> _TASK ITEM_
Starting at the first line and ending at the last, repeat the material word for word.

━━ SUPPLIED MATERIAL

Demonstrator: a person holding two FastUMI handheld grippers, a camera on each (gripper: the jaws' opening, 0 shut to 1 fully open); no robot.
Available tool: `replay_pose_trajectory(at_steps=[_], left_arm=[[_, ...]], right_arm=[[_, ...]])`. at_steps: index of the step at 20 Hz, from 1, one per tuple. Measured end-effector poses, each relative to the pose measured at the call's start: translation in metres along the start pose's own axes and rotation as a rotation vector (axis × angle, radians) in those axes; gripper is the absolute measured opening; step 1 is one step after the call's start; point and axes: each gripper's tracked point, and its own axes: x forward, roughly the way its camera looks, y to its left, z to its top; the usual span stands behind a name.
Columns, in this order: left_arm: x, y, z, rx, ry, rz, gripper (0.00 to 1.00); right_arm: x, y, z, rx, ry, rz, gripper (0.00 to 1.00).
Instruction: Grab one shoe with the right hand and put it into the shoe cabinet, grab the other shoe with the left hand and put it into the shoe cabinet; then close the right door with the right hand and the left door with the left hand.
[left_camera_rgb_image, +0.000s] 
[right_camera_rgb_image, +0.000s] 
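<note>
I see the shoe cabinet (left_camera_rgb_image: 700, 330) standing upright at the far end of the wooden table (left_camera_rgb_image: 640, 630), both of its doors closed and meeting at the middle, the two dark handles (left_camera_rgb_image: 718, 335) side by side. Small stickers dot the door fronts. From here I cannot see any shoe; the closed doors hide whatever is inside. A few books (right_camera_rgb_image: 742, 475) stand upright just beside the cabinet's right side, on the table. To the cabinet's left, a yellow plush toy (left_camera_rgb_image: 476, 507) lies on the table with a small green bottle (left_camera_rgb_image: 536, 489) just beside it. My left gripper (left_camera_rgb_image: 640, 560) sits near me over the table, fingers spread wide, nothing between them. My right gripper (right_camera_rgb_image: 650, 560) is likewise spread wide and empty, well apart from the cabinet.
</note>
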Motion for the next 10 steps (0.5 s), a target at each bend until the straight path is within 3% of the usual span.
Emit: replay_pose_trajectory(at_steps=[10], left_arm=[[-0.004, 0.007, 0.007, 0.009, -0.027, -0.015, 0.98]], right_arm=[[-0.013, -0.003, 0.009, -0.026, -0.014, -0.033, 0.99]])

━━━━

> _WRITTEN SOLUTION_
Demonstrator: a person holding two FastUMI handheld grippers, a camera on each (gripper: the jaws' opening, 0 shut to 1 fully open); no robot.
Available tool: `replay_pose_trajectory(at_steps=[_], left_arm=[[_, ...]], right_arm=[[_, ...]])`. at_steps: index of the step at 20 Hz, from 1, one per tuple. Measured end-effector poses, each relative to the pose measured at the call's start: translation in metres along the start pose's own axes and rotation as a rotation vector (axis × angle, radians) in those axes; gripper is the absolute measured opening; step 1 is one step after the call's start; point and axes: each gripper's tracked point, and its own axes: x forward, roughly the way its camera looks, y to its left, z to its top; the usual span stands behind a name.
Columns, in this order: left_arm: x, y, z, rx, ry, rz, gripper (0.00 to 1.00); right_arm: x, y, z, rx, ry, rz, gripper (0.00 to 1.00).
Instruction: Grab one shoe with the right hand and put it into the shoe cabinet, grab the other shoe with the left hand and put it into the shoe cabinet; then close the right door with the right hand and the left door with the left hand.
[left_camera_rgb_image, +0.000s] 
[right_camera_rgb_image, +0.000s] 
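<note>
I see the shoe cabinet (left_camera_rgb_image: 700, 330) standing upright at the far end of the wooden table (left_camera_rgb_image: 640, 630), both of its doors closed and meeting at the middle, the two dark handles (left_camera_rgb_image: 718, 335) side by side. Small stickers dot the door fronts. From here I cannot see any shoe; the closed doors hide whatever is inside. A few books (right_camera_rgb_image: 742, 475) stand upright just beside the cabinet's right side, on the table. To the cabinet's left, a yellow plush toy (left_camera_rgb_image: 476, 507) lies on the table with a small green bottle (left_camera_rgb_image: 536, 489) just beside it. My left gripper (left_camera_rgb_image: 640, 560) sits near me over the table, fingers spread wide, nothing between them. My right gripper (right_camera_rgb_image: 650, 560) is likewise spread wide and empty, well apart from the cabinet.
</note>
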Motion for the next 10 steps (0.5 s), a target at each bend until the straight path is within 3% of the usual span.
Emit: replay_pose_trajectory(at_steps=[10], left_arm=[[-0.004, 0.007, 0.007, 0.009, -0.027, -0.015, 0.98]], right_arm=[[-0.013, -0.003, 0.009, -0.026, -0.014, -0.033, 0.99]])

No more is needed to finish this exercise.